Taking out loans is a part of everyone’s financial life, starting as early as 18 with student loans. Then, you can take out loans for houses, cars, and other major financial purchases in your life. Usually, you do this by going to a bank and filling out tons of paperwork, and for a reason too. Defaulting on a loan is never a good thing, so banks need to prepare things like collateral and make sure you are financially prepared. However, like we’ve learned in the past year, unusual is the new usual.

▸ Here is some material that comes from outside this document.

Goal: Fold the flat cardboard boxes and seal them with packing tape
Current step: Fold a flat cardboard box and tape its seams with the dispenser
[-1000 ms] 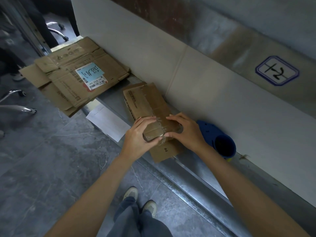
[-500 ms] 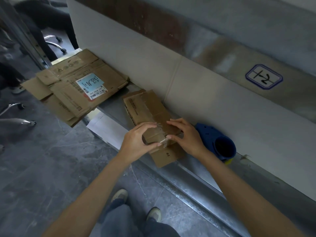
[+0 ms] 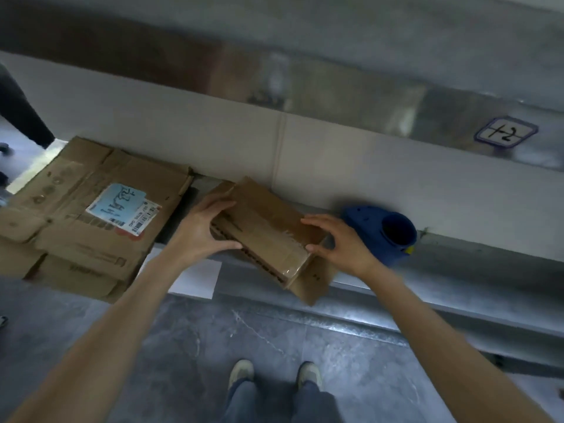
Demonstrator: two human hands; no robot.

Recently, people have been tapping into the crypto space for loans, receiving them from nonbank lenders and blockchain platforms. Deposits are in the form of cryptocurrency, and the deposit is used as the collateral for the loan. Crypto users borrow against their wallets for multiple reasons as interest for one is much higher, and capital gains tax can be evaded. This business is booming with one group of crypto lenders having 25 billion dollars in loans, although risks are present. If crypto prices fall, which they can do easily, the value of the borrower’s collateral falls which could lead to a margin call. These “banks” are also at risk from digital robbery, which could hurt borrowers more as there is no protection. This is crypto, after all. People use it to amplify their bets, like a margin account from a brokerage, and others use it like a normal loan to jumpstart projects and businesses. Regulators do have their eyes open as the SEC is on Coinbase’s heels for proposing a similar crypto-lending program, but this is just another unique way crypto has disrupted the finance industry. Will you ever take a crypto loan?
I am not a financial advisor and my comments should never be taken as financial advice. Investments come with risk, so always do your research and analysis beforehand.